**YOUR INSTRUCTIONS**
Pick out the lines below with "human" and list them.

* * * * *

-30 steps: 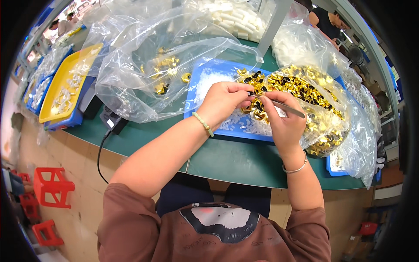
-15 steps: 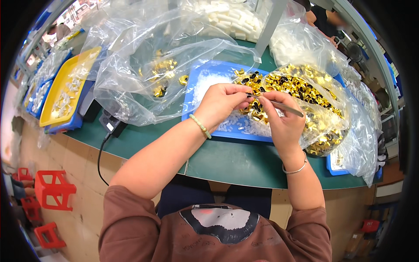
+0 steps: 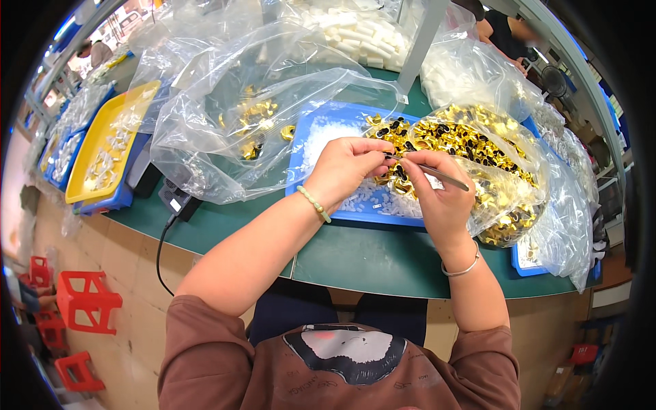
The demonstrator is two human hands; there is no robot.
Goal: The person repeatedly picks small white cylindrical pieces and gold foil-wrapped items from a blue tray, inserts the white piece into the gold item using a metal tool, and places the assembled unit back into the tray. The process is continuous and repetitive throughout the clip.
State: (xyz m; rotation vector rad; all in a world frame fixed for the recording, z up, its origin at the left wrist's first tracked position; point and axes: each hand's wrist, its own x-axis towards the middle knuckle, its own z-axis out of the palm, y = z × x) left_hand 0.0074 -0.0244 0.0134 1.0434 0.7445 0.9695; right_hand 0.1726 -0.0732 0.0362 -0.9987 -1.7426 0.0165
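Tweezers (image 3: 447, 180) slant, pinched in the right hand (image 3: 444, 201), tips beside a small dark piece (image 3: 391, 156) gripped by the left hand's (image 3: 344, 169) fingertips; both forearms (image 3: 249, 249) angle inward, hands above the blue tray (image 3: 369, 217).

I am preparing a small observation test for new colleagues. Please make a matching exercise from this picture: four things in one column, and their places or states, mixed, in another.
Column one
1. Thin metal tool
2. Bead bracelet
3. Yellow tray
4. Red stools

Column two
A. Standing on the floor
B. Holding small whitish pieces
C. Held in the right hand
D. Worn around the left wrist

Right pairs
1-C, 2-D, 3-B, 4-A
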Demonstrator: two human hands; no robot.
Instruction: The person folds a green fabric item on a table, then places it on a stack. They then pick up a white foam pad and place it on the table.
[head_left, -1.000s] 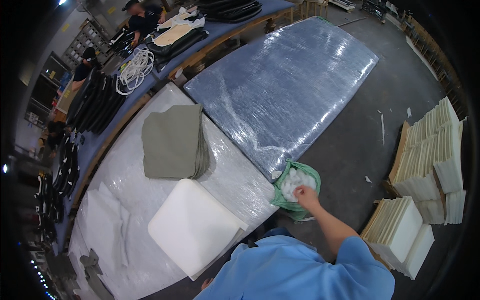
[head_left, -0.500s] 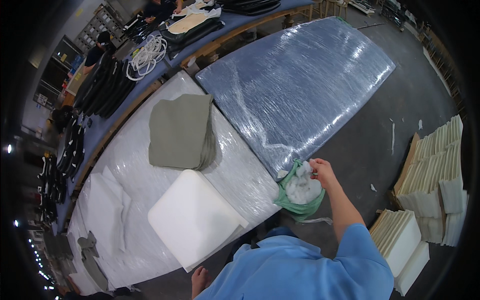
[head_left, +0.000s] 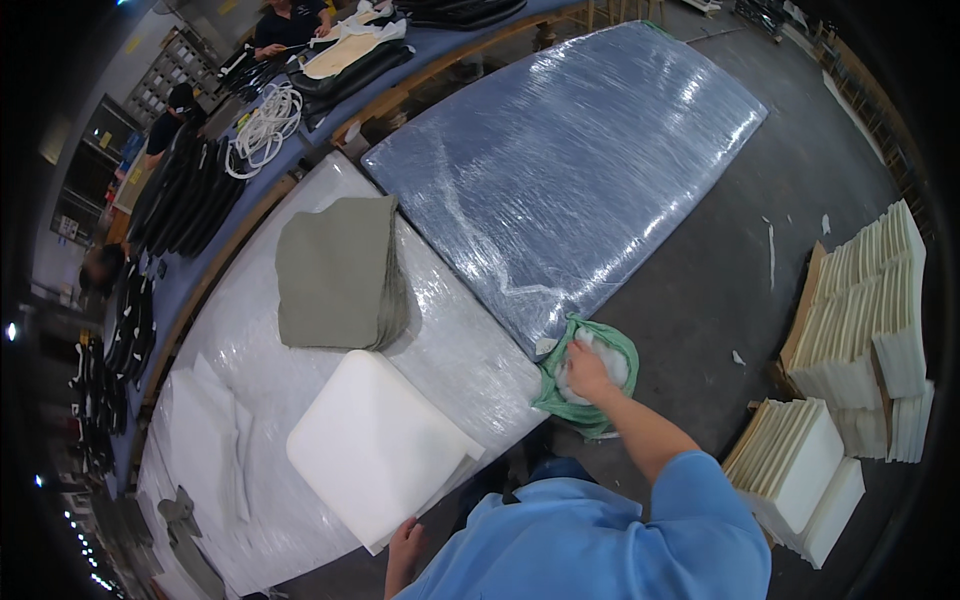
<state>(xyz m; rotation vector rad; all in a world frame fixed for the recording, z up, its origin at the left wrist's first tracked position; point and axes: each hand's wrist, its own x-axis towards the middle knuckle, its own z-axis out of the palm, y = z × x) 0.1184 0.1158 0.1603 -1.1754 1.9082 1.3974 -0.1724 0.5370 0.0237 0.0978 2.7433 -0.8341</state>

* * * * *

**OUTPUT OF THE TASK**
The demonstrator is two human hands; there is no robot.
Demonstrator: two human hands; no robot.

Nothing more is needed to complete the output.